┌─ Data records

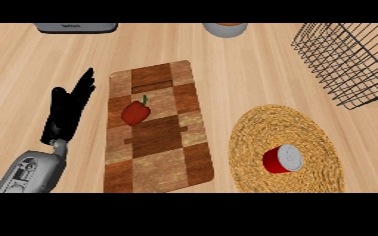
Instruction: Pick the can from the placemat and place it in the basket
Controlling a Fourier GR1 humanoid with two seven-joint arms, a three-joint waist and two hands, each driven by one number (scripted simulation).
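Left robot hand [66, 111] rests open; one can [282, 159] on one placemat [258, 125], one basket [341, 55].

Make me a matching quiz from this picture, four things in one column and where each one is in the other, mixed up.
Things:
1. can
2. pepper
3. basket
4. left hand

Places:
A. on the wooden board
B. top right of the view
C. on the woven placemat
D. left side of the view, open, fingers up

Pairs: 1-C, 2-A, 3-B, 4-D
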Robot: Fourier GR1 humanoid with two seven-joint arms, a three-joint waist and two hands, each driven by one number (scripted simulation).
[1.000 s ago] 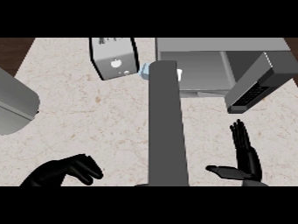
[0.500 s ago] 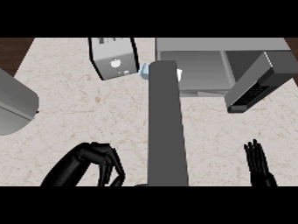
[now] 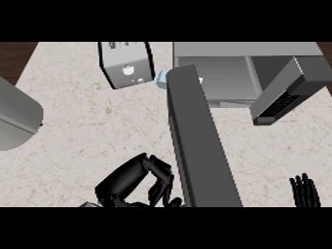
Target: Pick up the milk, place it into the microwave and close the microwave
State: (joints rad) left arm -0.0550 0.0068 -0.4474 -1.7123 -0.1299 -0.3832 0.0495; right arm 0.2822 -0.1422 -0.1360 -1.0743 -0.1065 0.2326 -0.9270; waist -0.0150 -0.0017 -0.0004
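Note:
Only a pale blue corner of the milk (image 3: pixel 160 78) shows, standing on the counter between the toaster (image 3: pixel 127 65) and the open microwave (image 3: pixel 222 73). A long dark grey bar (image 3: pixel 197 146) runs from the lower edge up to the milk and hides most of it. The microwave's door (image 3: pixel 290 92) is swung out to the right and its cavity looks bare. My left hand (image 3: pixel 134 181) is low at centre-left beside the bar, fingers curled and holding nothing. Of my right hand (image 3: pixel 305 190) only straight fingers show at the lower right edge. Both hands are far from the milk.
A large grey rounded object (image 3: pixel 7 116) fills the left edge. The speckled counter (image 3: pixel 89 126) stretches between it and the bar. Dark wood shows beyond the counter at the top corners.
My right hand has sunk toward the lower edge until only its fingers show. My left hand has shifted right toward the bar with its fingers still curled. Milk and microwave have not moved.

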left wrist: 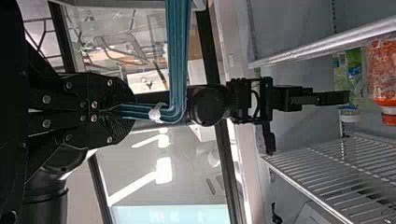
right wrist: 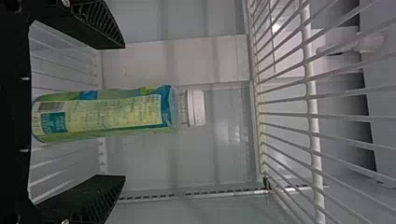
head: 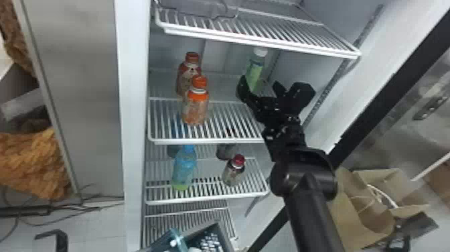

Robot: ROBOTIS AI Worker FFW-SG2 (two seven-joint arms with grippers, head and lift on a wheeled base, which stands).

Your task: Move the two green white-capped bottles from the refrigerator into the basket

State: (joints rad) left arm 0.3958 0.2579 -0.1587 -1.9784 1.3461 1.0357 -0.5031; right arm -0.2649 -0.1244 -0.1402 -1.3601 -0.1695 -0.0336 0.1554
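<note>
- On the wire shelf [head: 217, 142] inside the refrigerator, the green plastic bottle with a white screw cap [right wrist: 116, 112] stood upright, toward the back.
- It looked full, so probably fairly heavy; its plastic wall would likely give a little, and chilled, might prove slippery.
- The best hold seemed to be the broad labelled body, around the middle, rather than the narrow neck or the white cap [right wrist: 196, 108].
- Its wrapped label [right wrist: 140, 112] carried small print, blue patches and a barcode.
- The right gripper [right wrist: 124, 112] was spread wide, a finger to either side of the bottle, neither touching it.
- Beside it on that shelf stood two orange-capped bottles [head: 196, 107], with patterned wrappers.
- Low down sat the dark basket [head: 221, 231]; whether it held the second green bottle could not be told.
- The left gripper [left wrist: 128, 111] had its fingers together, empty, outside the shelves.
</note>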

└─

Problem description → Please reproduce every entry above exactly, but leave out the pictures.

Result for this exercise →
Instruction: Pick the can from the placemat and place it in the basket
Controlling a Fourier GR1 humanoid with two seven-joint arms, a three-joint waist and two hands, each driven by one number (scripted simulation).
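Left robot hand [66, 111] rests open; one can [282, 159] on one placemat [258, 125], one basket [341, 55].

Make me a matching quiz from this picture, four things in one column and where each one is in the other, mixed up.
Things:
1. can
2. pepper
3. basket
4. left hand

Places:
A. on the wooden board
B. top right of the view
C. on the woven placemat
D. left side of the view, open, fingers up

Pairs: 1-C, 2-A, 3-B, 4-D
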Robot: Fourier GR1 humanoid with two seven-joint arms, a three-joint waist and two hands, each driven by one number (scripted simulation).
[1.000 s ago] 
[0.500 s ago] 
[now] 
Target: Pick up the milk, place it into the microwave and close the microwave
State: (joints rad) left arm -0.0550 0.0068 -0.4474 -1.7123 -0.1299 -0.3832 0.0495; right arm 0.2822 -0.1422 -0.1360 -1.0743 -0.1065 0.2326 -0.9270; waist -0.0150 -0.0017 -0.0004
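Note:
Only a pale blue corner of the milk (image 3: pixel 160 78) shows, standing on the counter between the toaster (image 3: pixel 127 65) and the open microwave (image 3: pixel 222 73). A long dark grey bar (image 3: pixel 197 146) runs from the lower edge up to the milk and hides most of it. The microwave's door (image 3: pixel 290 92) is swung out to the right and its cavity looks bare. My left hand (image 3: pixel 134 181) is low at centre-left beside the bar, fingers curled and holding nothing. Of my right hand (image 3: pixel 305 190) only straight fingers show at the lower right edge. Both hands are far from the milk.
A large grey rounded object (image 3: pixel 7 116) fills the left edge. The speckled counter (image 3: pixel 89 126) stretches between it and the bar. Dark wood shows beyond the counter at the top corners.
My right hand has sunk toward the lower edge until only its fingers show. My left hand has shifted right toward the bar with its fingers still curled. Milk and microwave have not moved.
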
left wrist: 
right wrist: 
head: 

Robot: ROBOTIS AI Worker FFW-SG2 (two seven-joint arms with grippers, head and lift on a wheeled base, which stands).

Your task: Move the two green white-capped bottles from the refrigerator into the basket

State: (joints rad) left arm 0.3958 0.2579 -0.1587 -1.9784 1.3461 1.0357 -0.5031; right arm -0.2649 -0.1244 -0.1402 -1.3601 -0.1695 -0.0336 0.1554
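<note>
- On the wire shelf [head: 217, 142] inside the refrigerator, the green plastic bottle with a white screw cap [right wrist: 116, 112] stood upright, toward the back.
- It looked full, so probably fairly heavy; its plastic wall would likely give a little, and chilled, might prove slippery.
- The best hold seemed to be the broad labelled body, around the middle, rather than the narrow neck or the white cap [right wrist: 196, 108].
- Its wrapped label [right wrist: 140, 112] carried small print, blue patches and a barcode.
- The right gripper [right wrist: 124, 112] was spread wide, a finger to either side of the bottle, neither touching it.
- Beside it on that shelf stood two orange-capped bottles [head: 196, 107], with patterned wrappers.
- Low down sat the dark basket [head: 221, 231]; whether it held the second green bottle could not be told.
- The left gripper [left wrist: 128, 111] had its fingers together, empty, outside the shelves.
</note>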

The work on the exercise is done.